Al comenzar el siglo XXI, la novedad en América Latina fue el desarrollo de una corriente progresista que decidió crear organismos regionales para fomentar la integración latinoamericana y caribeña porque los existentes en su mayoría tenían -y aún tienen- como eje temas económicos y aduaneros. Lo novedoso fue la decisión de articular políticamente la región. Es así que primero se creó la UNASUR (Unión de Naciones Suramericanas) y luego la CELAC (Comunidad de Estados Latinoamericanos y Caribeños) incorporando a Cuba sin Estados Unidos y Canadá, con la clara intención de que la OEA pasara a jugar un rol secundario, algo que todavía no se logró.
En este juego de posiciones, los gobiernos conservadores y de derecha no se quedaron quietos. En 2011, mientras la UNASUR se fortalecía, Chile, Perú, Colombia y México crearon la Alianza del Pacífico, supuestamente para fortalecer los vínculos comerciales entre ellos.

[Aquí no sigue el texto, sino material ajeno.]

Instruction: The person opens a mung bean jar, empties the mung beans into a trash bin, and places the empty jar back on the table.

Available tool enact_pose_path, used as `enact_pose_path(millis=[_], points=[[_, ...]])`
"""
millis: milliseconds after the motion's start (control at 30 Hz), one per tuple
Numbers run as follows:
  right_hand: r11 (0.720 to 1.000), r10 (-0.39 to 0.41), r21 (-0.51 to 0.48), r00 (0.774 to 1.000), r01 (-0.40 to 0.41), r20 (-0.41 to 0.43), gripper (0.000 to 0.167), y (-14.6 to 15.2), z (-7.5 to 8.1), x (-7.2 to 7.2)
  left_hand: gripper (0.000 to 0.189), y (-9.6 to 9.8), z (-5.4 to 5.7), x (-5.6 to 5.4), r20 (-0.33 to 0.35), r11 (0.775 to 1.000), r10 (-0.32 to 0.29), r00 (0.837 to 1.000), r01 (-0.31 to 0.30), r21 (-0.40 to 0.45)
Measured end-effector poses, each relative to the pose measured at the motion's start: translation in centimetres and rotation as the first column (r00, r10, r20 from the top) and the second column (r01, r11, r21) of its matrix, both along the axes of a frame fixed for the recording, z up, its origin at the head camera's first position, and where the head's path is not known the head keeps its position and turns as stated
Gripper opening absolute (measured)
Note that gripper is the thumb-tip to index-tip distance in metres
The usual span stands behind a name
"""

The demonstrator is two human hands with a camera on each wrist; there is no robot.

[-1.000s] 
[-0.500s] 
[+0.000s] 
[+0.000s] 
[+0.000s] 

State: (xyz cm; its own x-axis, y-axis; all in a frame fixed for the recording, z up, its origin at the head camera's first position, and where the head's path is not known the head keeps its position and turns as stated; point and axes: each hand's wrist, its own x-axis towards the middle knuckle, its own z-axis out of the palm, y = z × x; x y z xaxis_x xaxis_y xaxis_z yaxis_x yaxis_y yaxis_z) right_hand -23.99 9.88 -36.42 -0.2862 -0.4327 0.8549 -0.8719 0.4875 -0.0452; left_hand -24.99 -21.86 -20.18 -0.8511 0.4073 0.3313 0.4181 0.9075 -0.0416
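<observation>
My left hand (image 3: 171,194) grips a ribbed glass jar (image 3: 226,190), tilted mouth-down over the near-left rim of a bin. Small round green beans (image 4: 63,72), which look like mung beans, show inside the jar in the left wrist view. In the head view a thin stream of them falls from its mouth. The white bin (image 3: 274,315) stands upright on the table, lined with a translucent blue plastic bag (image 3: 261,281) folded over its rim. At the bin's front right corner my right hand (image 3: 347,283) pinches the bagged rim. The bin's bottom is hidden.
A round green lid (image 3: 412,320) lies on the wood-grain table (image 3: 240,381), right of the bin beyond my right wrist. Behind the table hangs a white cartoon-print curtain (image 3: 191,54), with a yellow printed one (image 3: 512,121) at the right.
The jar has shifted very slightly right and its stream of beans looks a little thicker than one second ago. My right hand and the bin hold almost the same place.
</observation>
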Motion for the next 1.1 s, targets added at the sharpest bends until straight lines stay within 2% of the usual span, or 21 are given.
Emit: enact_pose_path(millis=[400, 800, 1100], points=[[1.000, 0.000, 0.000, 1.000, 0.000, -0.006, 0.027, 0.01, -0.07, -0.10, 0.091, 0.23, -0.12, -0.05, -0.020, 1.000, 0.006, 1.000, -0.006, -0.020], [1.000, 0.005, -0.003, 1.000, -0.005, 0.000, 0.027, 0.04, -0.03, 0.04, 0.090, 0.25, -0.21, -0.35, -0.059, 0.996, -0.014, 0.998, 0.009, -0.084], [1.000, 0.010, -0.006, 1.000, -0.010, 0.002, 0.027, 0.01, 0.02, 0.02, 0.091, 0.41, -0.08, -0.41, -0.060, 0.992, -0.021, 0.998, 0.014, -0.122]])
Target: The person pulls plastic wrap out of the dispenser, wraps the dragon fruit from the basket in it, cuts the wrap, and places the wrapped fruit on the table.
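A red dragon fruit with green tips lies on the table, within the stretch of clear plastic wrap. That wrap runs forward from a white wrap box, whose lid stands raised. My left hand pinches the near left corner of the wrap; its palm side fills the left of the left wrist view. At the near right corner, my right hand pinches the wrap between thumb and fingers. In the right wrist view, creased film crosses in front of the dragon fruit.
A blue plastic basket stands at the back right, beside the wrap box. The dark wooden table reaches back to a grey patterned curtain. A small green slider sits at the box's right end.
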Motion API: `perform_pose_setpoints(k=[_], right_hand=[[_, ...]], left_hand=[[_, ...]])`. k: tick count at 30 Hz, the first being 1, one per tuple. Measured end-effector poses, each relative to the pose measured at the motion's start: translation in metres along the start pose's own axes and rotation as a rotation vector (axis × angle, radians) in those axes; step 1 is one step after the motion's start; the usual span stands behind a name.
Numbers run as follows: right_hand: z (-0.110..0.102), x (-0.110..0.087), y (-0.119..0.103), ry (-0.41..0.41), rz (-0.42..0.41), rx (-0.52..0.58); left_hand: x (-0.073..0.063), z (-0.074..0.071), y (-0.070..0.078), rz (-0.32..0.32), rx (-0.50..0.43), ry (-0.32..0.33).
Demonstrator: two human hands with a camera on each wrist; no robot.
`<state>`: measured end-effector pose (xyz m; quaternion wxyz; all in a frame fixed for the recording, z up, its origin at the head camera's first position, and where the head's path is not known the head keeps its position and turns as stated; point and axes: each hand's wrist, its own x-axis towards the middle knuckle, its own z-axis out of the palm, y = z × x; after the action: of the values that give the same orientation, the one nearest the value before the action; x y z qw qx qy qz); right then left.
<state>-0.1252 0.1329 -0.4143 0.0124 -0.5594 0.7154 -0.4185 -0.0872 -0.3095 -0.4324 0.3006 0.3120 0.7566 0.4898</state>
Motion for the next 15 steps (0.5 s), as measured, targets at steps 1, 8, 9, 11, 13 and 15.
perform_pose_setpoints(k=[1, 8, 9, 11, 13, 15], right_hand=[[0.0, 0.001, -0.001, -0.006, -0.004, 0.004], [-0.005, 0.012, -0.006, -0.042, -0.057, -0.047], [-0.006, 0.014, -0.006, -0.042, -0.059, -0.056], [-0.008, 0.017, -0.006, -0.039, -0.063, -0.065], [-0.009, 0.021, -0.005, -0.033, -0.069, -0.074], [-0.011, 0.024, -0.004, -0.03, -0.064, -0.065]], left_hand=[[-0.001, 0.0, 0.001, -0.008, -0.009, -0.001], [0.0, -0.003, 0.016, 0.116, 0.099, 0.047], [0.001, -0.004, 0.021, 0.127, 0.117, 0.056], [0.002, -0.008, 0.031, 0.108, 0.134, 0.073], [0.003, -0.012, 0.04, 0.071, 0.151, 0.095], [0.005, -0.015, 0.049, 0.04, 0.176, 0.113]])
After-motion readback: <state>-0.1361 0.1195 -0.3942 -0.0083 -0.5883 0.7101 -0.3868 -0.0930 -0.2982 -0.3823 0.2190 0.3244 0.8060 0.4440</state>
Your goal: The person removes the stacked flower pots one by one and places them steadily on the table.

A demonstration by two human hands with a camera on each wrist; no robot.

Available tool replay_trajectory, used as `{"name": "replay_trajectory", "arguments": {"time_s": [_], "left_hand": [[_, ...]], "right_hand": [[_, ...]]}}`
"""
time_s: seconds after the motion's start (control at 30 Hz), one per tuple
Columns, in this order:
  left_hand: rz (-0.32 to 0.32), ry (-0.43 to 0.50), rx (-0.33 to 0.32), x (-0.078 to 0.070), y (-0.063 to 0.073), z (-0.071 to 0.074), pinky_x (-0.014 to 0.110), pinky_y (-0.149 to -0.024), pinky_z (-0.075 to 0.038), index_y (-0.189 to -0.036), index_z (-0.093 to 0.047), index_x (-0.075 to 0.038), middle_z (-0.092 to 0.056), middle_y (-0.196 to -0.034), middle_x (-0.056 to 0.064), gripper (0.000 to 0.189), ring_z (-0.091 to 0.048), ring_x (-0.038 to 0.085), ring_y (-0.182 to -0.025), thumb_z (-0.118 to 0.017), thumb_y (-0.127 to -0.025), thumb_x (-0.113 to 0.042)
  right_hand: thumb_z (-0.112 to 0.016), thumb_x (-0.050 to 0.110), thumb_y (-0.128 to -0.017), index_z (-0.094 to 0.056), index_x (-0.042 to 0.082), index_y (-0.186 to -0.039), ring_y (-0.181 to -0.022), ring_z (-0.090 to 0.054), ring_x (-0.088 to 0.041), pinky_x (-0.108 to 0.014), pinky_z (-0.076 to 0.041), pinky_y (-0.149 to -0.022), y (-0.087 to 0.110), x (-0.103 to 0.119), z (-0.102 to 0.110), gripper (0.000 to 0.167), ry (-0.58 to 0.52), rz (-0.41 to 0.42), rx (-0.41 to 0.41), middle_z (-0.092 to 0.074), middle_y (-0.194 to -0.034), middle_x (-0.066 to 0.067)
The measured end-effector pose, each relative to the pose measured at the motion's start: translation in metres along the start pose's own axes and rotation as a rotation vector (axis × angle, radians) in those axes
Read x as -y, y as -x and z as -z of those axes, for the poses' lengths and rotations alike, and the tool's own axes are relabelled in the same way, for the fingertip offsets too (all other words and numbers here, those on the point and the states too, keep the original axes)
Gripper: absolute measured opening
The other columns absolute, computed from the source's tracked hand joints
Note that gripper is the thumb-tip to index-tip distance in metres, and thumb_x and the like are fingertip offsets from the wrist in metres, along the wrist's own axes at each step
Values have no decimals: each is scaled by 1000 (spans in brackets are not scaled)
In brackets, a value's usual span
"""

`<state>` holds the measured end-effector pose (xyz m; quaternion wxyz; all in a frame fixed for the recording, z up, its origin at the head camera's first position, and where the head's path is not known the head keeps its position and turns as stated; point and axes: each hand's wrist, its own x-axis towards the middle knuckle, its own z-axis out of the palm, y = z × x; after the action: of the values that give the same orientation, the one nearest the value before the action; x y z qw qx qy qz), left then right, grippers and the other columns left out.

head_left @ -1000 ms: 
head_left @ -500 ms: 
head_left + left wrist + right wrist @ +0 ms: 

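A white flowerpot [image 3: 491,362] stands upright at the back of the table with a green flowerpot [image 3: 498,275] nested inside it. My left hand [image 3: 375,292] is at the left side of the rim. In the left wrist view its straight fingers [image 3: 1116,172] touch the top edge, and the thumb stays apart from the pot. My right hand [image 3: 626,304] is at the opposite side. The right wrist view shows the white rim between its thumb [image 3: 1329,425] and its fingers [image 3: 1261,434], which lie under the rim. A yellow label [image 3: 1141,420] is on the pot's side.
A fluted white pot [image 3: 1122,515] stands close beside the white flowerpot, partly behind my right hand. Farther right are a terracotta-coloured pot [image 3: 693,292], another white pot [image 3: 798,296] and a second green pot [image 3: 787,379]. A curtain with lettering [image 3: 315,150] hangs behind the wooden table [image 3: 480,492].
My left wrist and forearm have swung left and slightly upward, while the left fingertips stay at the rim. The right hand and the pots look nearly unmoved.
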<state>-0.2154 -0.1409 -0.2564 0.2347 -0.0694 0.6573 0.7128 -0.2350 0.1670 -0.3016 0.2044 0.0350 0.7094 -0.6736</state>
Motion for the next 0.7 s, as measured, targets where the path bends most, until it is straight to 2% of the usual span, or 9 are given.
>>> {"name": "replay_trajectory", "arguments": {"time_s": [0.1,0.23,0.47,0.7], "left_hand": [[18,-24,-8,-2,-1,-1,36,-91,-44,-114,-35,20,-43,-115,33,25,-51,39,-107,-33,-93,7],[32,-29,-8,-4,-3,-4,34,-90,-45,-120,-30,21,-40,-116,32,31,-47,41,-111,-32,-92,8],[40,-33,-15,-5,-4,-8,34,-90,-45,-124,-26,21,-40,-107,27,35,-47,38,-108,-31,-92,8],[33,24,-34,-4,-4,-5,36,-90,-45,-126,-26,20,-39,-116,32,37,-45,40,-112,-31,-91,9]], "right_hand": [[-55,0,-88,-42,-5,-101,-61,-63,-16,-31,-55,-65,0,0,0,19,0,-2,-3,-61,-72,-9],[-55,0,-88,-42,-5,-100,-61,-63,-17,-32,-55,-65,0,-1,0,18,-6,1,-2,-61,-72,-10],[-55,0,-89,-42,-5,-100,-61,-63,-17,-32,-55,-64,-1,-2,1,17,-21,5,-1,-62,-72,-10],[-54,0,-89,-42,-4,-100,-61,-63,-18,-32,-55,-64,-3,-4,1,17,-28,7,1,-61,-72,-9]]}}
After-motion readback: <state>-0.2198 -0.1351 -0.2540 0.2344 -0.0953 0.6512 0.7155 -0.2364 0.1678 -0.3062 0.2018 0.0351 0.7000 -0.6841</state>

Y en 2017, aprovechando que en Argentina gobernaba Mauricio Macri, en Brasil Jair Bolsonaro y en Ecuador Lenín Moreno, formaron el Grupo de Lima por fuera de la UNASUR para acorralar a Nicolás Maduro, conscientes de que hubiera sido imposible en al marco de los organismos existentes.
El gobierno argentino intenta recuperar la centralidad de los organismos regionales en América Latina y el Caribe como únicos mecanismos de articulación entre los gobiernos. Y la salida del Grupo de Lima es un paso más en este camino.